How the Attack Worked

The vulnerability, tracked as CVE-2026-20131, allowed attackers to send malicious HTTP requests containing Java code and embedded URLs. One URL delivered configuration data for the exploit. The other confirmed successful exploitation by forcing the target to perform an HTTP PUT request and upload a generated file.

When AWS researchers observed their honeypot performing the expected PUT request, automated commands retrieved and executed a malicious Linux executable. Inside the file: an Interlock ransomware note and a link to the group's darkweb negotiation panel.

Interlock's Toolkit Exposed

The researchers also found a poorly secured Interlock server exposing the group's full toolkit. Unlike most ransomware operations, Interlock does not use affiliates. They develop and operate their own malware across most of their kill chain.

Their toolkit included PowerShell scripts for Windows environment enumeration, Linux reverse proxy configuration scripts, custom remote access Trojans in both JavaScript and Java, and ConnectWise ScreenConnect as a backup remote access tool.

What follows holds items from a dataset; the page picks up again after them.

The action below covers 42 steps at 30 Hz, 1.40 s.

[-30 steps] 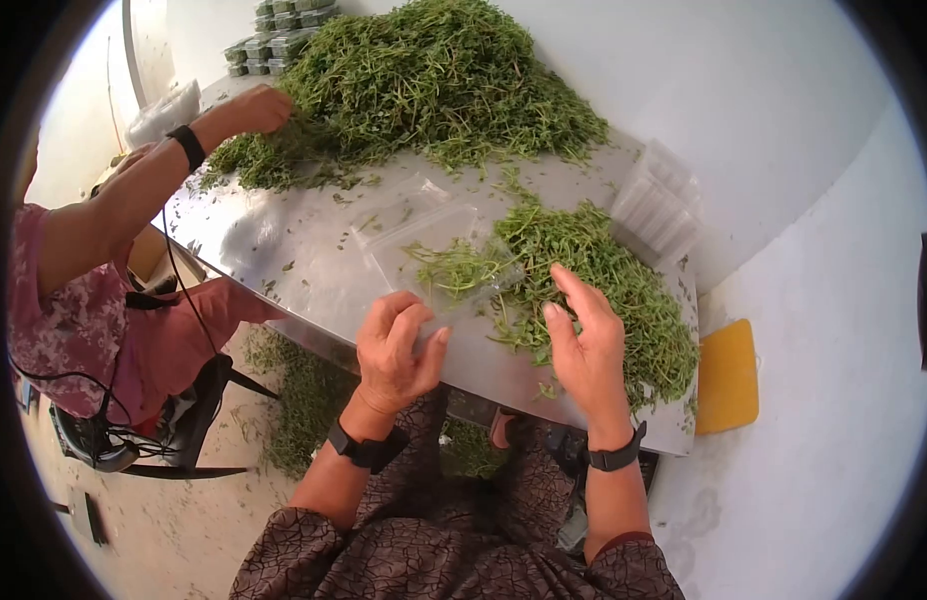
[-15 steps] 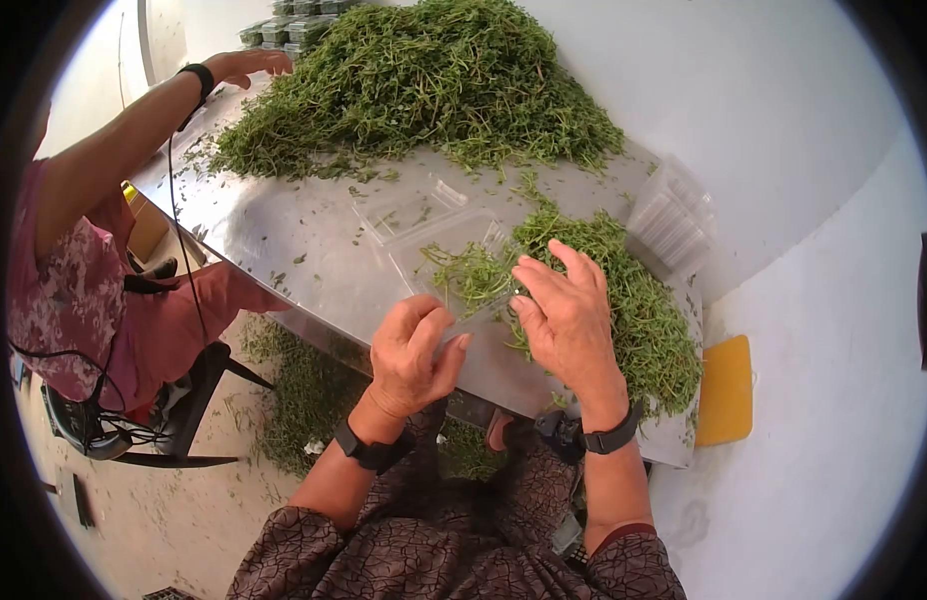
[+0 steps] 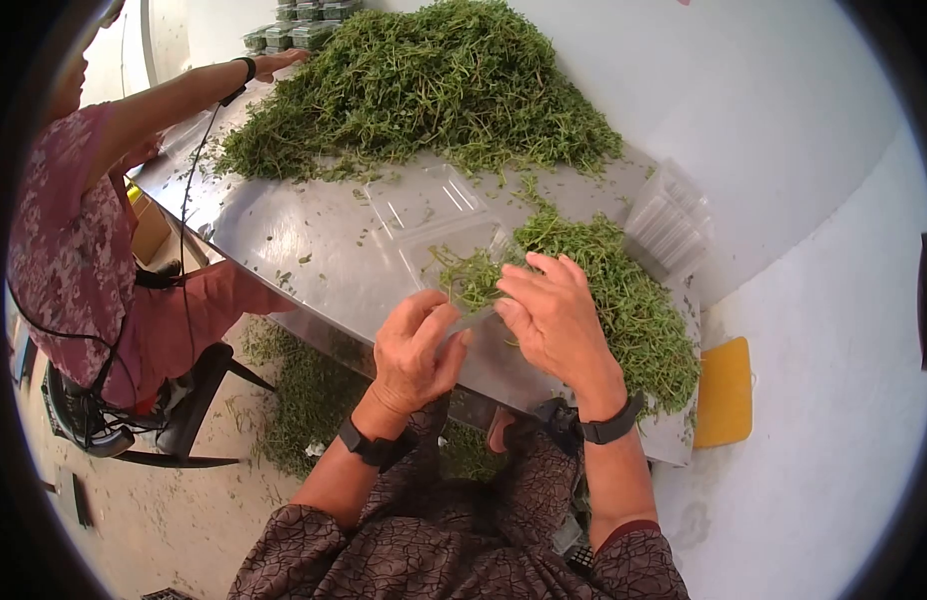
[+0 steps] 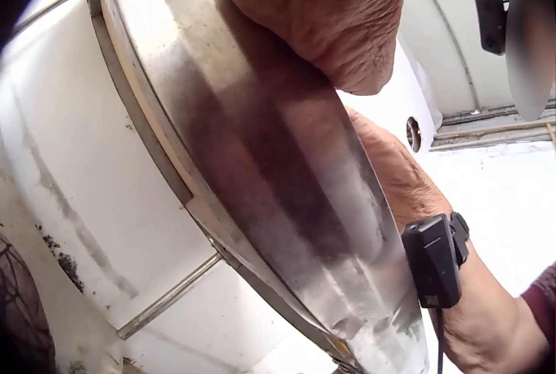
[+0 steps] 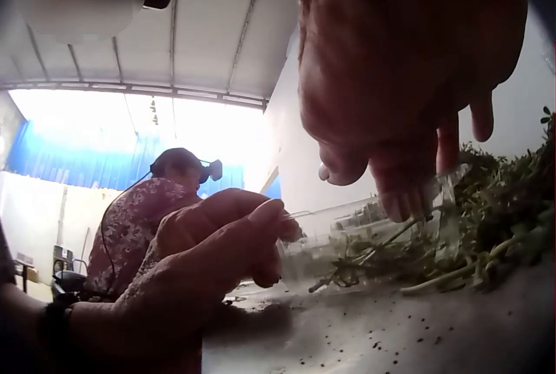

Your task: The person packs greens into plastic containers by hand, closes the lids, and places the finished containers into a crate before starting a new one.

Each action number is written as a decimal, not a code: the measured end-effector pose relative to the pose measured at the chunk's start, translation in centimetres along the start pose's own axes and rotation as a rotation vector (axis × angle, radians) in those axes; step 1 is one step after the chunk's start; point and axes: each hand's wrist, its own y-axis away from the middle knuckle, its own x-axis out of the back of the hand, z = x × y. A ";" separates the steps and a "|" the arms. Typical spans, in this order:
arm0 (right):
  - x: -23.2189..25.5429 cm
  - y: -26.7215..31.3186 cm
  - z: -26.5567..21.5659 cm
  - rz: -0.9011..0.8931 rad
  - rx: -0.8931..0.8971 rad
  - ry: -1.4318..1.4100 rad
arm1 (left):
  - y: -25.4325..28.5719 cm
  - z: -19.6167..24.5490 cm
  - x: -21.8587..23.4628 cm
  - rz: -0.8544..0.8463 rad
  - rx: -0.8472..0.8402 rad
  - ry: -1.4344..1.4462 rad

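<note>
A clear plastic clamshell box [image 3: 416,248] lies on the metal table with its lid folded back, away from me. Leafy green sprigs [image 3: 468,274] fill part of its base. With curled fingers and thumb, my left hand [image 3: 418,348] pinches the box's near left corner; that grip shows best in the right wrist view, at the clear wall [image 5: 314,228]. My right hand [image 3: 559,322] is over the box's right side, fingers loosely extended, fingertips down by the sprigs. A smaller heap of greens [image 3: 639,310] lies just right of the box, partly behind my right hand.
A large mound of greens [image 3: 434,95] covers the table's far side, filled boxes [image 3: 294,35] stacked behind it. Nested clear boxes [image 3: 669,220] stand by the right wall, above a yellow board [image 3: 724,392]. Another person [image 3: 84,220] sits at left, reaching toward the mound.
My right hand has moved left, from over the small heap to the box's right side. My left hand stays near the box's corner. The other person's arm has reached farther back.
</note>
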 end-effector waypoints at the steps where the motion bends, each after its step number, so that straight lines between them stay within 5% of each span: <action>1: 0.1 0.3 -0.1 0.091 0.005 -0.040 | 0.1 0.0 0.0 0.001 0.000 0.000; 17: 3.6 11.4 -1.6 0.111 -0.332 -0.055 | 0.3 -0.3 -0.3 -0.006 0.016 -0.002; 33: 1.4 10.2 0.6 0.256 -0.355 0.226 | 0.1 -0.2 -0.3 0.032 -0.021 -0.053; 38: 4.0 8.7 1.8 0.561 -0.365 0.172 | 0.0 -0.1 -0.4 0.041 -0.028 -0.049; 42: 4.7 8.0 3.2 0.438 -0.445 0.226 | 0.2 0.0 -0.2 0.020 0.021 0.000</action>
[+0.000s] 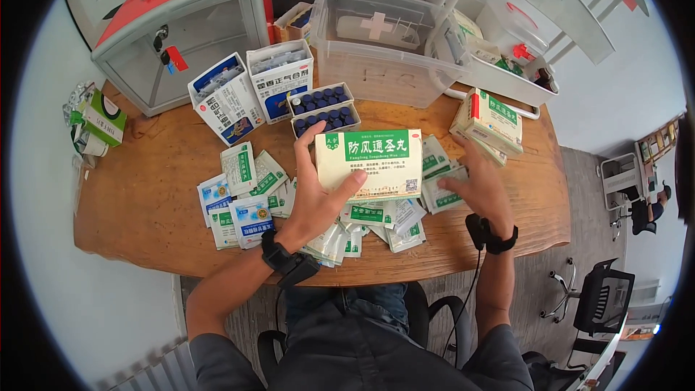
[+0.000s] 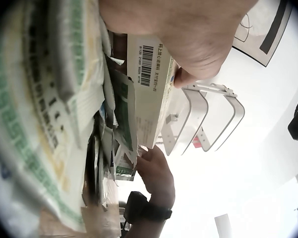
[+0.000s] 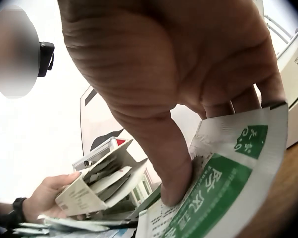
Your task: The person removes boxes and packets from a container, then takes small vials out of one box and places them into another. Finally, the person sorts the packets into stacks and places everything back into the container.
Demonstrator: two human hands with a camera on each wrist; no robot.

The group has focused on critical infrastructure in North America and Europe, with education as their most-targeted sector. A March 2025 attack on a South Carolina school district compromised records of 46,000 students, parents, and teachers.

WAFplanet Take

This is another reminder that network firewalls alone do not constitute a complete security posture. A WAF sitting in front of your applications would not have stopped this particular attack, which targeted management infrastructure. But the broader pattern is clear: if you are running Cisco gear, patch cycles need to be measured in days, not weeks. Fortinet, which identified Interlock's tactics in a January analysis, has had its own share of exploitable flaws recently. The lesson is universal: no vendor gets a free pass on patching, and layered security with a proper WAF deployment remains essential for application-layer protection.